The Federal Reserve announced it has left the key interest rate unchanged at 0.25 percent, signalling it will leave rates at historic lows near zero, until mid-2013. The US central bank also indicated that it will not take any more steps to ease monetary policy, due to downside risks to the economy.
As long as unemployment remains high and the inflation outlook stays “subdued,” the Fed pledges to keep rates low. The target federal funds rate has been in a range of zero to 0.25 percent since December 2008.
The FOMC (Federal Open Market Committee) completed its two-day meeting in Washington and released the following statement:
“Economic growth strengthened somewhat in the third quarter, reflecting in part a reversal of the temporary factors that had weighed on growth earlier in the year.”

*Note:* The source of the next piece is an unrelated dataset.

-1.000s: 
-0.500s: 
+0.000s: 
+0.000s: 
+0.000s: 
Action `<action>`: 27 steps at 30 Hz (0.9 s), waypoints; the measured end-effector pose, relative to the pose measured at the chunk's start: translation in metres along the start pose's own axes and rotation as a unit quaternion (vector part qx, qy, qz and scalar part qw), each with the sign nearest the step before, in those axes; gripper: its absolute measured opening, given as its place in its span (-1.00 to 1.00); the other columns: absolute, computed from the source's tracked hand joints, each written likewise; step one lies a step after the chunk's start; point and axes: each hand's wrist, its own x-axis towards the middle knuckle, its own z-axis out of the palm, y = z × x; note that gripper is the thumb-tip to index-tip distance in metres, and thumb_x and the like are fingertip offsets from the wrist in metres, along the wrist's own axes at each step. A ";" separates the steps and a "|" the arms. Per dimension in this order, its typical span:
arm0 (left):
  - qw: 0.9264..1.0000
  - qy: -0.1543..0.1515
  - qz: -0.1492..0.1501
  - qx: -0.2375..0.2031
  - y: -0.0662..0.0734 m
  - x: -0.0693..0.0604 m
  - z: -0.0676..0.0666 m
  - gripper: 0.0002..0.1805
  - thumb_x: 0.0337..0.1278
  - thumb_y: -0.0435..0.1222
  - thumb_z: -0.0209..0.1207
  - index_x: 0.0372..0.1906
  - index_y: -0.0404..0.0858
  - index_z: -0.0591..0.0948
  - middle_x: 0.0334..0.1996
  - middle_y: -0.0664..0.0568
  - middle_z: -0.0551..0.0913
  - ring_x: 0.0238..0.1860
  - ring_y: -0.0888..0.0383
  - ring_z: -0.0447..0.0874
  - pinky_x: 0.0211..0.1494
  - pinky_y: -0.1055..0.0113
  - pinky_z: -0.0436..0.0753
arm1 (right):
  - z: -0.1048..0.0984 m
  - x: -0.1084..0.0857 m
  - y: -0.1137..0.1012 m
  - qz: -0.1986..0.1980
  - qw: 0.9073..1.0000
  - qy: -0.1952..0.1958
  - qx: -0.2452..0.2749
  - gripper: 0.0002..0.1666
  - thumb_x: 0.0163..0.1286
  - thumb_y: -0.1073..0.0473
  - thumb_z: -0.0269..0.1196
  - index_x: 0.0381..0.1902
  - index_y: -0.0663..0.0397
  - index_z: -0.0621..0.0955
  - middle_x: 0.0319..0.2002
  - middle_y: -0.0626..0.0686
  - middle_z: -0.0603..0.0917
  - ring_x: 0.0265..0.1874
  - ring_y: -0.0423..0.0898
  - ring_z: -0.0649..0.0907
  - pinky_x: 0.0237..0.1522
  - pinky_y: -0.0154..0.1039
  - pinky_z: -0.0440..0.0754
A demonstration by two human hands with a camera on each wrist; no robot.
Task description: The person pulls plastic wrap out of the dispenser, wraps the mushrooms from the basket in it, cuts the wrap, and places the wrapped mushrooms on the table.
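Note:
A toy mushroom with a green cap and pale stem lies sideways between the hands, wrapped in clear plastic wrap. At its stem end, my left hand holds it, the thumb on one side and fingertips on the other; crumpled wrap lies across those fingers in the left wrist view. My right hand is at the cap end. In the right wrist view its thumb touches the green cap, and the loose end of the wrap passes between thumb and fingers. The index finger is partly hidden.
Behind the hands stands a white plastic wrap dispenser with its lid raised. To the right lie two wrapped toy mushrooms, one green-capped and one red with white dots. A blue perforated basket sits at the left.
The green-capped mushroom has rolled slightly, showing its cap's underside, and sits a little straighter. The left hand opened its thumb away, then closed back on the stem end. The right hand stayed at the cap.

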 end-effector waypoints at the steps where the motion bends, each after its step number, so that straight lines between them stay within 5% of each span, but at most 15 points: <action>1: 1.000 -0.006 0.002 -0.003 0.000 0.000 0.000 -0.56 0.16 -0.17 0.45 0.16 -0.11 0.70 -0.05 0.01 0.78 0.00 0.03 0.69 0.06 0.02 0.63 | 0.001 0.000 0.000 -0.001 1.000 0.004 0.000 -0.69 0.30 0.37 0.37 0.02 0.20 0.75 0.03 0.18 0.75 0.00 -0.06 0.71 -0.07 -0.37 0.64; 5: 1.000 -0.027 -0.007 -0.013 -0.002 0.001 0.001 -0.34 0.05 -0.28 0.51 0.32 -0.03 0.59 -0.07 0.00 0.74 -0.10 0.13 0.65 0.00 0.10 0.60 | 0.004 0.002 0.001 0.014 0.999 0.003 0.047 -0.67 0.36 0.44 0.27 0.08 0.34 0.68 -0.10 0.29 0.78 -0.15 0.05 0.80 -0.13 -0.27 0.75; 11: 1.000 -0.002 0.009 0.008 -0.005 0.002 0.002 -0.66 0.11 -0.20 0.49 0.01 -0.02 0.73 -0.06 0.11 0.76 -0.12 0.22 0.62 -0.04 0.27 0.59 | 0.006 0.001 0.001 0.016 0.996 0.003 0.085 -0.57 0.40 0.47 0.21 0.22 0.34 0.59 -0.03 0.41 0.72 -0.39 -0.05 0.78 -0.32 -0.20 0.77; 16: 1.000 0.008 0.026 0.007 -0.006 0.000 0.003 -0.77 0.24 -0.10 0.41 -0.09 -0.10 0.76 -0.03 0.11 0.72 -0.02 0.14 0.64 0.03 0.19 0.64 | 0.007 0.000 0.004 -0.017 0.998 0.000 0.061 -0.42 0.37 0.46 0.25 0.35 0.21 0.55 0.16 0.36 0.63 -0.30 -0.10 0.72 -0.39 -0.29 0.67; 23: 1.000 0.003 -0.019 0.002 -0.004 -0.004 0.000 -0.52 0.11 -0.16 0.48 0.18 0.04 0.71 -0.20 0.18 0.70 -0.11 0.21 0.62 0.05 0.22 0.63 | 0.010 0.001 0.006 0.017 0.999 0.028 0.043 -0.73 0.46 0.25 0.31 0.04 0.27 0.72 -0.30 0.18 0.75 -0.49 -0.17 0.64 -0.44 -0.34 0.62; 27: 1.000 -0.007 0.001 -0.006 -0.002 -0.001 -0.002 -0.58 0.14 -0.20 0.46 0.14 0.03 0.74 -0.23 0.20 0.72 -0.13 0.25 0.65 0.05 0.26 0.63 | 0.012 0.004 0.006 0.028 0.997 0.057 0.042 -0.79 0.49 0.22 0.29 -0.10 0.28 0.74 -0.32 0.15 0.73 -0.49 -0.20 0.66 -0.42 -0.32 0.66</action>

The Fed committee repeated “there are significant downside risks to the economic outlook, including strains in global financial markets.”

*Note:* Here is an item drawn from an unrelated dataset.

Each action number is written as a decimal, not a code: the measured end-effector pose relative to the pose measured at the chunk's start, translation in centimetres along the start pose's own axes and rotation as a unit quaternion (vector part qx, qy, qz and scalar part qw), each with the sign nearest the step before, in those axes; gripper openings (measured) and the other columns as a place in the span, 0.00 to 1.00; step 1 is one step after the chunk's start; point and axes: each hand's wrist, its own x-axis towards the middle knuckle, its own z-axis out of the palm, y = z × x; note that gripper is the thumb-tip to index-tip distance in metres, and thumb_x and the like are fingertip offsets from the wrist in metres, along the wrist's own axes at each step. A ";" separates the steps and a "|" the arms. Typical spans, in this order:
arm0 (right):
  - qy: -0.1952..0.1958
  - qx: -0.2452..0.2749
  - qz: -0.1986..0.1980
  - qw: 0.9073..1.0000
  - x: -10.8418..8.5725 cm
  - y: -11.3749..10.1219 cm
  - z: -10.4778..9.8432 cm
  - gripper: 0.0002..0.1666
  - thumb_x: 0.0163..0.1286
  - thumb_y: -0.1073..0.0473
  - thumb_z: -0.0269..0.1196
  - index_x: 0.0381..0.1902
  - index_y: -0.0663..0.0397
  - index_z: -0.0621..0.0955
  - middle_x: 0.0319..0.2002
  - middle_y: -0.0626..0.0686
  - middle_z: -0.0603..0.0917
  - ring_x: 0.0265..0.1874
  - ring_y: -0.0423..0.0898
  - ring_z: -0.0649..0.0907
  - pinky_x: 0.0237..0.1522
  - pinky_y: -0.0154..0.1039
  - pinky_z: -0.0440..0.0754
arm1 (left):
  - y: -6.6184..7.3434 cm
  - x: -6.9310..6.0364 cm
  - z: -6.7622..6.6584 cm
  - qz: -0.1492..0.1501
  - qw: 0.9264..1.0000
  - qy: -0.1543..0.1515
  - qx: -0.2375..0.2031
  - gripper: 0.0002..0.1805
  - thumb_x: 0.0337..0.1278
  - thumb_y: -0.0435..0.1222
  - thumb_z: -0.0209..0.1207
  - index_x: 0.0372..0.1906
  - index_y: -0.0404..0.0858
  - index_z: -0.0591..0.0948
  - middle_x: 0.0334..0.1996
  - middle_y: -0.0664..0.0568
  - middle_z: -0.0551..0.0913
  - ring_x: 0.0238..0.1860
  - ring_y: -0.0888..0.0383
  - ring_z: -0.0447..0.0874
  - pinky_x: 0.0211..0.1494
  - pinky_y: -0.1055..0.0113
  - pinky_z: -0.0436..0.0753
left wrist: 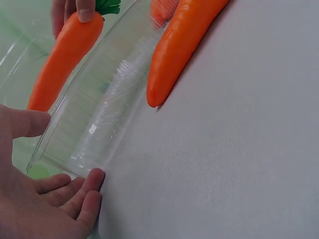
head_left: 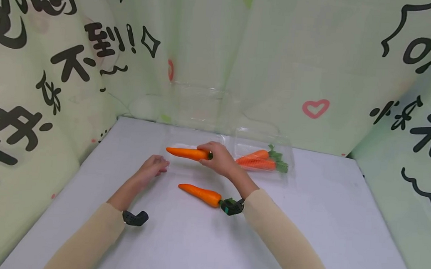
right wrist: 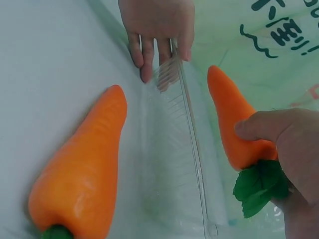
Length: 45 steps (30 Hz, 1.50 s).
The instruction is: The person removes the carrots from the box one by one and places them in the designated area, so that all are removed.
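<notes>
Two beige sleeves (head_left: pixel 281 231) are cut off by the bottom edge, with a broad stretch of white worktop (head_left: pixel 192 249) shown between them. A black device is worn on each wrist; by the right one (head_left: pixel 232 207), the leaves of a loose carrot (head_left: pixel 198 193) are partly covered. This carrot is laid on the worktop, tip to the left, and a narrow strip of surface is left between it and a clear plastic box (left wrist: pixel 104 107) just beyond.

At the box's left end the left hand (head_left: pixel 152 168) is held wide, thumb apart at the rim, straight fingers set against the corner. A second orange carrot (head_left: pixel 186 153) is held by its leafy end between the thumb and fingers of the right hand (head_left: pixel 219 157), over the box, tip pointed toward the left hand. Whether the box floor is touched by it cannot be told.

To the right, a second clear box (head_left: pixel 290 152) is partly blocked by the right hand; at least two carrots (head_left: pixel 256 163) are seen inside. Behind, an upright transparent panel (head_left: pixel 200 104) is barely made out. The worktop's far edge is closed off by a pale green curtain (head_left: pixel 281 51), printed with black characters and a pink heart (head_left: pixel 315 108).
</notes>
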 end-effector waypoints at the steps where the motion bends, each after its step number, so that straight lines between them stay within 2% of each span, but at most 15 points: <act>1: -0.001 0.002 0.001 1.000 -0.3 0.0 0.0 0.24 0.64 0.57 0.66 0.58 0.49 0.80 0.55 0.51 0.81 0.54 0.48 0.76 0.60 0.44 0.78 | 0.0 0.0 0.0 0.000 1.000 0.001 0.002 0.37 0.68 0.52 0.49 0.74 0.38 0.53 0.67 0.42 0.68 0.67 0.47 0.67 0.74 0.49 0.63; 9: -0.020 0.010 -0.019 1.000 -2.8 1.0 -0.4 0.23 0.64 0.56 0.67 0.57 0.50 0.80 0.53 0.51 0.83 0.49 0.47 0.79 0.57 0.43 0.80 | -0.3 0.3 0.0 0.001 1.000 -0.004 0.007 0.40 0.68 0.52 0.49 0.75 0.37 0.50 0.68 0.40 0.67 0.68 0.46 0.67 0.75 0.48 0.62; 19: -0.028 0.022 -0.018 0.999 -5.6 1.9 -1.2 0.24 0.63 0.54 0.68 0.57 0.47 0.80 0.50 0.47 0.83 0.44 0.44 0.78 0.53 0.41 0.81 | -0.2 0.2 -0.3 -0.002 1.000 -0.005 0.002 0.39 0.68 0.52 0.49 0.75 0.38 0.51 0.68 0.41 0.68 0.67 0.46 0.67 0.74 0.48 0.62; 24: -0.034 0.029 -0.033 0.998 -6.7 2.1 -1.4 0.23 0.63 0.54 0.68 0.56 0.48 0.81 0.48 0.47 0.84 0.42 0.44 0.78 0.51 0.41 0.82 | -0.1 0.2 -0.5 0.012 1.000 -0.006 -0.003 0.38 0.69 0.51 0.49 0.74 0.36 0.51 0.68 0.40 0.66 0.67 0.46 0.68 0.74 0.48 0.62; 35: -0.042 0.012 -0.030 0.999 -8.0 3.2 -1.4 0.23 0.62 0.53 0.69 0.55 0.51 0.82 0.49 0.48 0.84 0.43 0.44 0.78 0.50 0.39 0.81 | 0.0 0.1 -0.4 0.018 1.000 -0.009 -0.006 0.38 0.69 0.49 0.49 0.74 0.35 0.52 0.68 0.39 0.65 0.66 0.46 0.68 0.74 0.49 0.63; 40: -0.027 0.020 -0.029 0.999 -8.2 3.7 -1.0 0.20 0.59 0.52 0.71 0.49 0.51 0.83 0.44 0.48 0.84 0.40 0.42 0.79 0.46 0.36 0.82 | -0.1 0.0 -0.4 0.018 1.000 -0.010 -0.008 0.37 0.69 0.49 0.49 0.73 0.35 0.52 0.67 0.39 0.66 0.66 0.46 0.68 0.74 0.49 0.63; 45: -0.031 0.042 0.000 0.999 -8.5 4.4 -0.4 0.20 0.55 0.50 0.73 0.42 0.49 0.81 0.40 0.46 0.82 0.40 0.41 0.81 0.46 0.35 0.83 | -0.1 0.0 -0.3 0.018 1.000 -0.010 -0.003 0.37 0.69 0.49 0.49 0.73 0.35 0.53 0.66 0.38 0.68 0.66 0.45 0.68 0.73 0.48 0.63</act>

The statement may reflect the desire of policy makers led by Fed Chairman Ben Bernanke to see if the unconventional policy steps unveiled at their last two meetings help the expansion gain strength before embarking on new initiatives. While the economy grew last quarter at the fastest pace in a year, that is still insufficient to push down the unemployment rate, and officials have said the U.S. remains vulnerable to shocks from the European debt crisis.
All FOMC members voted to keep policy unchanged with no more easing expect one dissenter, Chicago Fed President Charles Evans who voted against the decision and favoured “additional policy accommodation.”
The U.S. dollar pared losses against the euro after the announcement.